GOAL OF THE EXERCISE: Which lines of the entries contain the word "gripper"? Please list them.

DATASET CONTENT:

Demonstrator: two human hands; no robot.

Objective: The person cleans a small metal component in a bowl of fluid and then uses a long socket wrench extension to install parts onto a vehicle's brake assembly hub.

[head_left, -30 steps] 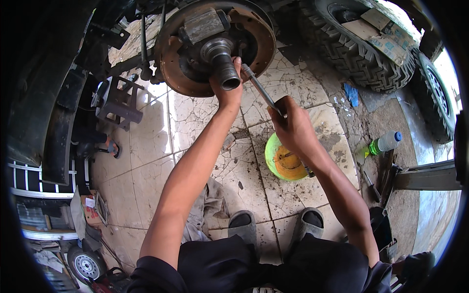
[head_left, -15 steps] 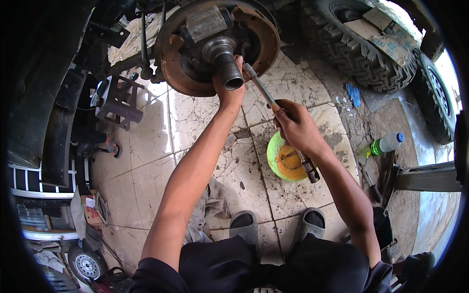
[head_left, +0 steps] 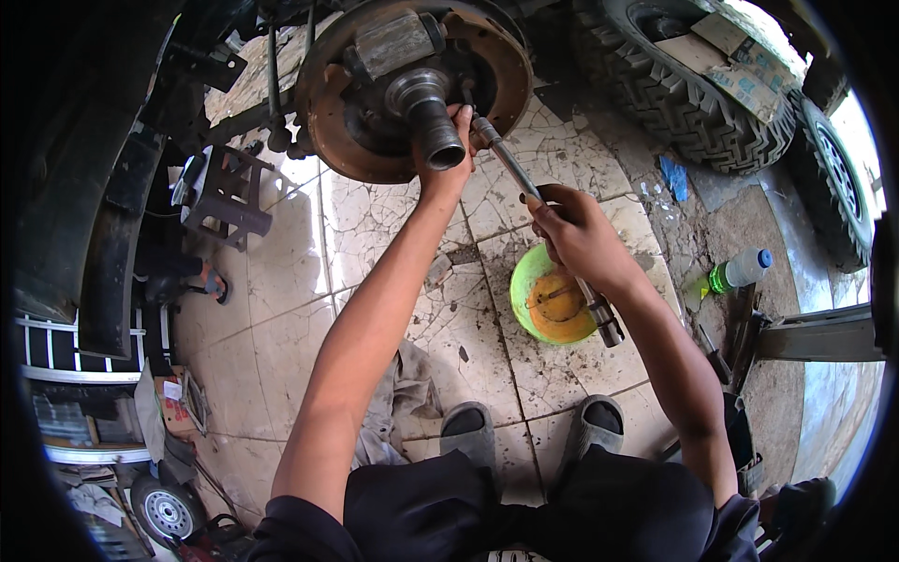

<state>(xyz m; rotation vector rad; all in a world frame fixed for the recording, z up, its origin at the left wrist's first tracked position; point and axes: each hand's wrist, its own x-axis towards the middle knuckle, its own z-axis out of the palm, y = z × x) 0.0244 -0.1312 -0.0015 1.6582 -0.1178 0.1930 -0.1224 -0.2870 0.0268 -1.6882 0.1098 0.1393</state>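
Note:
In front of me stands a rusty round brake backing plate (head_left: pixel 323 126) with a hollow metal spindle (head_left: pixel 435 136) sticking out toward me. My left hand (head_left: pixel 449 173) reaches under the spindle, its fingers curled at the spindle's right side. The spindle hides part of them, and what they grip is unclear. My right hand (head_left: pixel 585 234) is closed round the middle of a long steel socket wrench bar (head_left: pixel 513 167). The bar's far end lies beside my left fingertips, close to the plate. Its thicker near end points down past my right wrist, above a green bowl (head_left: pixel 517 298) holding orange-brown liquid.
A large treaded tyre (head_left: pixel 693 112) with cardboard on it lies at the far right. A green-and-clear bottle (head_left: pixel 740 270) stands on the right. A dark plastic stool (head_left: pixel 229 201) is at the left, and a grey cloth (head_left: pixel 398 398) lies beside my sandalled feet on cracked tiles.
My right hand and the bar have shifted slightly to the right. The bar's far end sits a little further right beside my left fingertips. My left hand has stayed almost in place.

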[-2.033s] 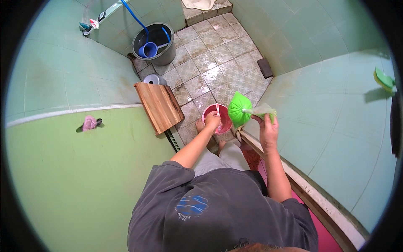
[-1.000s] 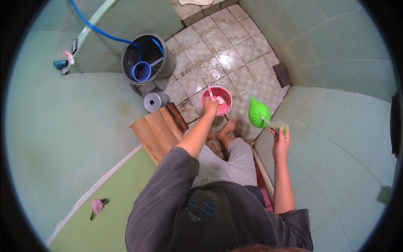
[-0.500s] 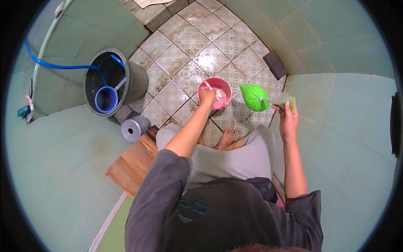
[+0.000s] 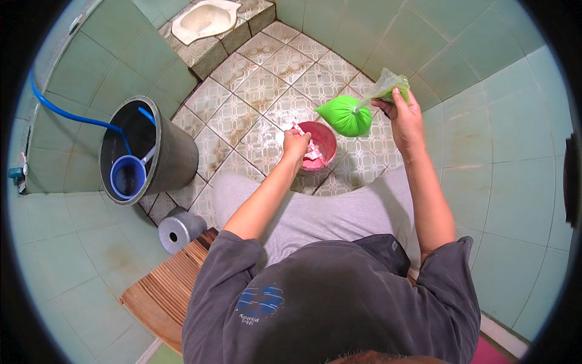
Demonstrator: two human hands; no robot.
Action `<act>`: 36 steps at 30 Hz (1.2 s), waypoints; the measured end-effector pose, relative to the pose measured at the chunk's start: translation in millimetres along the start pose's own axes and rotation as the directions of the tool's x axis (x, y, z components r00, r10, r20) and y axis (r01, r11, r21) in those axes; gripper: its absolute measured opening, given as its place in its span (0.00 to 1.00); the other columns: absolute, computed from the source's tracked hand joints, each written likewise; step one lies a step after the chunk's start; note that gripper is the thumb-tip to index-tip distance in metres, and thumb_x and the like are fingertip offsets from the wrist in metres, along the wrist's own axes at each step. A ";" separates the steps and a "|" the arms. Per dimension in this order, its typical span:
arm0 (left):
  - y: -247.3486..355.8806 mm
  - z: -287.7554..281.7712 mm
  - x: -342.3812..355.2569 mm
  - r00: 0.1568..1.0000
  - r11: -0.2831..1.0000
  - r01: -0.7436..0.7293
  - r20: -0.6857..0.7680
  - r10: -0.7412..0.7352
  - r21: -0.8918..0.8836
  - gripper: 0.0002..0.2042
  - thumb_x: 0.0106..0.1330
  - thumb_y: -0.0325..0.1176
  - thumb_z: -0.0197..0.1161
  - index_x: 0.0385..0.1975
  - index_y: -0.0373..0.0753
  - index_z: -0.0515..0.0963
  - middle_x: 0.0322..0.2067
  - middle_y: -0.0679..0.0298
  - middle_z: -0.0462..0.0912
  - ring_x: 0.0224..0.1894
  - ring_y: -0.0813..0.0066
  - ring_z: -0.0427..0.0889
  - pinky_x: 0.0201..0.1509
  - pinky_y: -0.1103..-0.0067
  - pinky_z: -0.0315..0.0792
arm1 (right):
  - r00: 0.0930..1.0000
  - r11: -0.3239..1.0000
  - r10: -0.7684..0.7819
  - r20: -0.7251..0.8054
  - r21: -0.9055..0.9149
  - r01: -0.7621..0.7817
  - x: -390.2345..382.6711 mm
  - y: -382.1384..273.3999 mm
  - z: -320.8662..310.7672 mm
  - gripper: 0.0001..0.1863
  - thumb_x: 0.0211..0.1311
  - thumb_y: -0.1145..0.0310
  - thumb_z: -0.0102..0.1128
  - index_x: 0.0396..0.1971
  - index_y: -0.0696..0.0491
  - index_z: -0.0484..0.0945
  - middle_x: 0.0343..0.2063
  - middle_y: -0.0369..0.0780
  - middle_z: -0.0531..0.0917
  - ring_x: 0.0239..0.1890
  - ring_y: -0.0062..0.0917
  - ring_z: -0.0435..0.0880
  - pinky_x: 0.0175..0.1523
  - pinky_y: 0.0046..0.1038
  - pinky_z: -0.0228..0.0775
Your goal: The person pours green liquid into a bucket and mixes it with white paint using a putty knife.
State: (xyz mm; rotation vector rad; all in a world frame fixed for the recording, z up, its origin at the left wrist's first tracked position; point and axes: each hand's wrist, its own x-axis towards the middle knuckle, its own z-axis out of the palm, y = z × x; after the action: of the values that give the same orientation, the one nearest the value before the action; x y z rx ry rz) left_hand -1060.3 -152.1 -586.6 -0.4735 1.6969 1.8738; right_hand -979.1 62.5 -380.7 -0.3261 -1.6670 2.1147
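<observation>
Well out to the left of the red bucket [image 4: 327, 136], a blue hose [image 4: 79, 113] is curving in and dipping into a big dark bucket [image 4: 176, 151], where a blue dipper [image 4: 128, 177] is resting. Nearer you, on that same left side of the red bucket, a wooden board [image 4: 163, 285] is lying by your sleeve, and a silver cylinder [image 4: 182, 232] with a dark hole in its end is sitting just past it! Far beyond the red bucket, up to its left, a white squat toilet [image 4: 206, 21] is standing on its tiled step. Now your left hand [image 4: 296, 144]: it's hovering at the red bucket's left rim, fingers closing round a pink-and-white strip [image 4: 314, 153], and I'm not managing to tell if that's the handle. Just right of the red bucket, the bright green bag [image 4: 348, 116] is bulging below its tied knot, pointed end facing left. And further right of the red bucket, your right hand [image 4: 401, 115] is pinching the bag's clear plastic tail [image 4: 385, 86] between thumb and fingers
</observation>
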 end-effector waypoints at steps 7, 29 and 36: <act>9.2 -7.3 -15.2 0.977 0.859 -0.162 -0.041 0.208 0.486 0.26 0.61 0.35 0.71 0.54 0.29 0.69 0.40 0.52 0.79 0.43 0.59 0.79 0.53 0.66 0.75 | 1.000 1.000 -0.008 0.009 -0.012 0.008 9.4 -2.3 22.8 0.13 0.78 0.66 0.48 0.51 0.57 0.75 0.44 0.40 0.83 0.44 0.26 0.84 0.54 0.33 0.80; 152.8 44.9 -98.8 0.285 0.227 -0.946 0.260 0.922 0.233 0.09 0.62 0.20 0.61 0.42 0.31 0.82 0.37 0.51 0.81 0.39 0.51 0.82 0.44 0.67 0.76 | 0.797 0.477 0.467 0.384 -0.868 0.139 -133.4 -8.5 -6.1 0.18 0.71 0.57 0.58 0.48 0.57 0.79 0.44 0.51 0.83 0.50 0.43 0.83 0.57 0.39 0.73; 169.7 41.1 -111.5 0.317 0.263 -0.939 0.265 0.911 0.220 0.07 0.64 0.22 0.62 0.40 0.29 0.81 0.37 0.51 0.81 0.37 0.50 0.82 0.42 0.68 0.76 | 0.421 0.431 0.791 0.444 -0.893 0.131 -218.1 7.6 -27.4 0.21 0.70 0.50 0.56 0.46 0.52 0.84 0.46 0.47 0.84 0.49 0.45 0.82 0.57 0.41 0.73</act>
State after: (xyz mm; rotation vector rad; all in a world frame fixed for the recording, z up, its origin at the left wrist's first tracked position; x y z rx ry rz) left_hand -1073.5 -137.3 -380.3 1.0489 2.4393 2.1194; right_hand -776.3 -16.7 -411.6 0.1767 -3.6242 1.4817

RESULT OF THIS EXERCISE:
Action `<act>`: 36 steps at 30 Hz (1.2 s), waypoints; the measured end-effector pose, relative to the pose measured at the chunk's start: translation in millimetres along the start pose's own axes and rotation as the directions of the tool's x axis (x, y, z components r00, r10, r20) and y axis (r01, r11, r21) in those axes; gripper: its absolute measured opening, given as its place in its span (0.00 to 1.00); the other columns: absolute, computed from the source's tracked hand joints, each written likewise; step one lies a step after the chunk's start; note that gripper is the thumb-tip to index-tip distance in metres, and thumb_x and the like are fingertip offsets from the wrist in metres, along the wrist's own axes at each step. A ";" separates the steps and a "|" the arms. Per dimension in this order, its typical span:
  - gripper: 0.0002..0.2042
  - gripper: 0.0001..0.1863

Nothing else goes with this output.